As foreign as this place seemed to me I was struck by the similarities between the residents of Chureca and myself. As I looked into people’s eyes, I was able to see that they weren’t all that different from me. They are part of my family—the family of the human race with all of its frailties.

I prayed with them, leading them holding hands with a filthy and smelly old man and somehow it was beautiful.

As we walked out of Doña Ramona’s home, I nearly cracked my head on the beam that lines the entranceway, much to the delight of the little children and Doña Ramona herself. I told her that bonk was God reminding me that I hadn’t properly said good-bye. As I embraced Dona Ramona she laughed a big hearty laugh in my arms. I whispered to her, “Usted ha enseñado a este gringo mudo mucho.” (You have taught this dumb gringo much). Which made her laugh a lot harder.

But in fact, I was serious. Here was a woman whose daughter had died just a month ago, who lives amongst pigs and filth, with cardboard for walls and a hammock filled with flies.
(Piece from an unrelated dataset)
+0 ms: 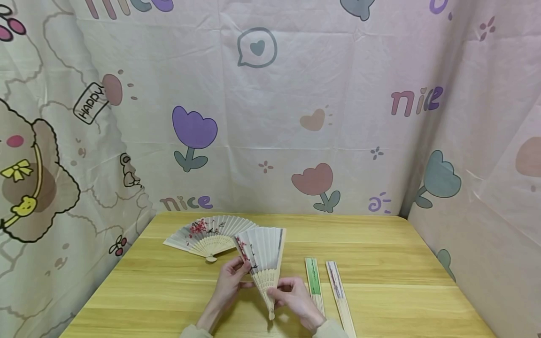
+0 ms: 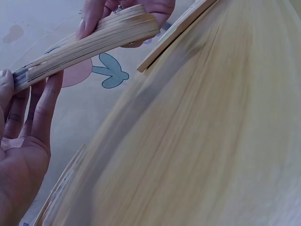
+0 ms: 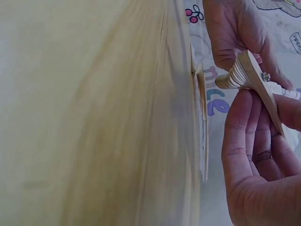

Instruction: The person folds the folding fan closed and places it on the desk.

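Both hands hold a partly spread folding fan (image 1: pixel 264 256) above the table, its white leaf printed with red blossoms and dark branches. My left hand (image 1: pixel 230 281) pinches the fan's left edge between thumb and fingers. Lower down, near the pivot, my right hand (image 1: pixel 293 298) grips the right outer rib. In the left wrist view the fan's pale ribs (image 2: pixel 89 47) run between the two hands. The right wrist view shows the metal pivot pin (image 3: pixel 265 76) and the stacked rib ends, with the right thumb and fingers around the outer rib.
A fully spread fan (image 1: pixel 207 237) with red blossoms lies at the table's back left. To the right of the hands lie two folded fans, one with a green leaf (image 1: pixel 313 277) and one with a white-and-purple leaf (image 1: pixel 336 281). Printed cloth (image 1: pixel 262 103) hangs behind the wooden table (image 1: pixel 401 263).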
She is poor and yet, she gives of herself making sure that charity is received for all those who need it.

Initially, I thought that perhaps Doña Ramona was selfish and had sold out her community in order to get the food first. Perhaps she was even withholding food or extorting money from people so that they could get on her precious list. I’m embarrassed by the thought now. I was told by the staff at the orphanage that they had asked the residents if there was a leader in the community that everyone trusted that they could work with to set up a safe distribution center for food delivery.